The random module has a set of methods:

Method Description
seed() Initialize the random number generator
getstate() Returns the current internal state of the random number generator
setstate() Restores the internal state of the random number generator
getrandbits() Returns a number representing the random bits
randrange() Returns a random number between the given range
randint() Returns a random number between the given range
choice() Returns a random element from the given sequence
choices() Returns a list with a random selection from the given sequence
shuffle() Takes a sequence and returns the sequence in a random order
sample() Returns a given sample of a sequence
random() Returns a random float number between 0 and 1
uniform() Returns a random float number between two given parameters
triangular() Returns a random float number between two given parameters, you can also set a mode parameter to specify the midpoint between the two other parameters
betavariate() Returns a random float number between 0 and 1 based on the Beta distribution (used in statistics)

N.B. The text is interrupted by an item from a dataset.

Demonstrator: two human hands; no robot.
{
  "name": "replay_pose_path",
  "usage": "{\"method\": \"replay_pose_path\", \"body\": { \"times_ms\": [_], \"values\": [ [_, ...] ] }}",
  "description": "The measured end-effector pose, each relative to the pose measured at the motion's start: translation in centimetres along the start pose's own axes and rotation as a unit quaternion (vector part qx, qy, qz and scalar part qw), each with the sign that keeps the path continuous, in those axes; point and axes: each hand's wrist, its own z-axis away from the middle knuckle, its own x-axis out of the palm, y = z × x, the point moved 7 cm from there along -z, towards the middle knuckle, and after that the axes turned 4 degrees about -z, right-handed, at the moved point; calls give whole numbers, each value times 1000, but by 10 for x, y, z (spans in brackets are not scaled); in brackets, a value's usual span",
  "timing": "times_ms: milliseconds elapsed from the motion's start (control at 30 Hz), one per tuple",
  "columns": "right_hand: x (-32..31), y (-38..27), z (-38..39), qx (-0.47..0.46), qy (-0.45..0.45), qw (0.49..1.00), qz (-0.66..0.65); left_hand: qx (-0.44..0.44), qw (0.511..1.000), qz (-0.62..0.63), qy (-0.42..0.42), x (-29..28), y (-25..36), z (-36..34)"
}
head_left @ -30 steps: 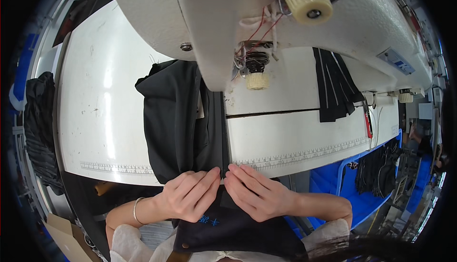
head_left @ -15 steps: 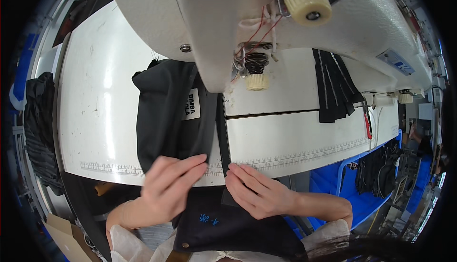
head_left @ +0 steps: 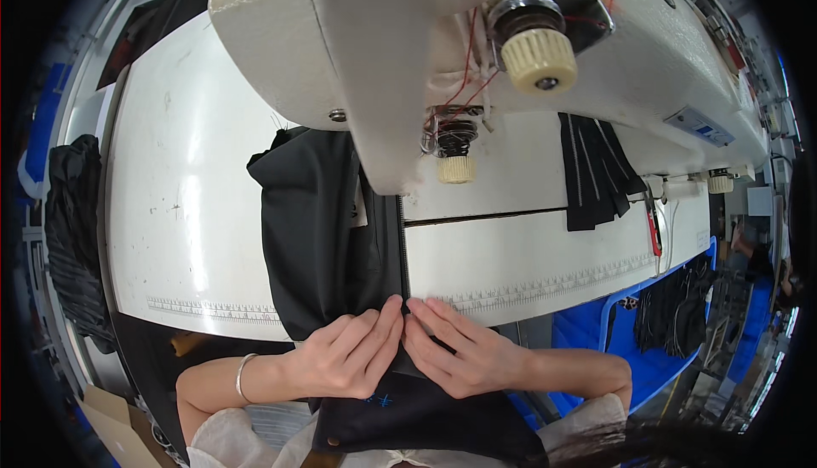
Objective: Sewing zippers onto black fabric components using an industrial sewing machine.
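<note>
Black fabric (head_left: 315, 238) with a partly hidden white label lies on the white worktable (head_left: 162, 213) beneath a sewing machine head (head_left: 366, 59). A zipper tape (head_left: 403, 247) runs along its right edge toward the table's front. My left hand (head_left: 353, 353) pinches the fabric's edge beside the zipper, at its near end. My right hand (head_left: 455, 353) is pinched on the zipper tape from the right, fingertips close to those of my left hand. Both hands are at the front edge of the table, over a dark apron. What lies exactly between the fingertips is partly hidden.
Zipper strips (head_left: 596, 179) and a red-handled tool (head_left: 654, 234) lie at the right. A blue bin (head_left: 574, 340) holding black pieces stands below the right edge. Crumpled black material (head_left: 72, 238) is at the far left, a cardboard box (head_left: 115, 425) lower left.
My left hand has moved right from half a second ago, bringing the fabric back against the zipper and covering most of the label. My right hand stays nearly in place. The view has shifted slightly.
</note>
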Motion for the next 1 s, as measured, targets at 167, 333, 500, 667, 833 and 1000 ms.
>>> {"method": "replay_pose_path", "body": {
  "times_ms": [167,333,500,667,833,1000],
  "values": [
    [0,0,-1,-6,-1,1000,-2,1,1000,0,-4,3,1,0],
    [0,0,-2,-7,-8,1000,-5,-3,1000,0,-2,3,1,1],
    [1,1,-2,5,-10,1000,-21,-7,1000,8,-6,5,-1,0],
    [0,2,-3,-14,-19,1000,-14,-4,1000,20,-9,6,-4,0],
    [-1,10,-6,5,-38,999,-23,2,1000,18,-17,9,-14,-4],
    [1,40,-19,-3,-18,1000,23,6,1000,27,14,19,-43,-18]
  ]
}}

expovariate() Returns a random float number based on the Exponential distribution (used in statistics)
gammavariate() Returns a random float number based on the Gamma distribution (used in statistics)
gauss() Returns a random float number based on the Gaussian distribution (used in probability theories)
lognormvariate() Returns a random float number based on a log-normal distribution (used in probability theories)
normalvariate() Returns a random float number based on the normal distribution (used in probability theories)
vonmisesvariate() Returns a random float number based on the von Mises distribution (used in directional statistics)
paretovariate() Returns a random float number based on the Pareto distribution (used in probability theories)
weibullvariate() Returns a random float number based on the Weibull distribution (used in statistics)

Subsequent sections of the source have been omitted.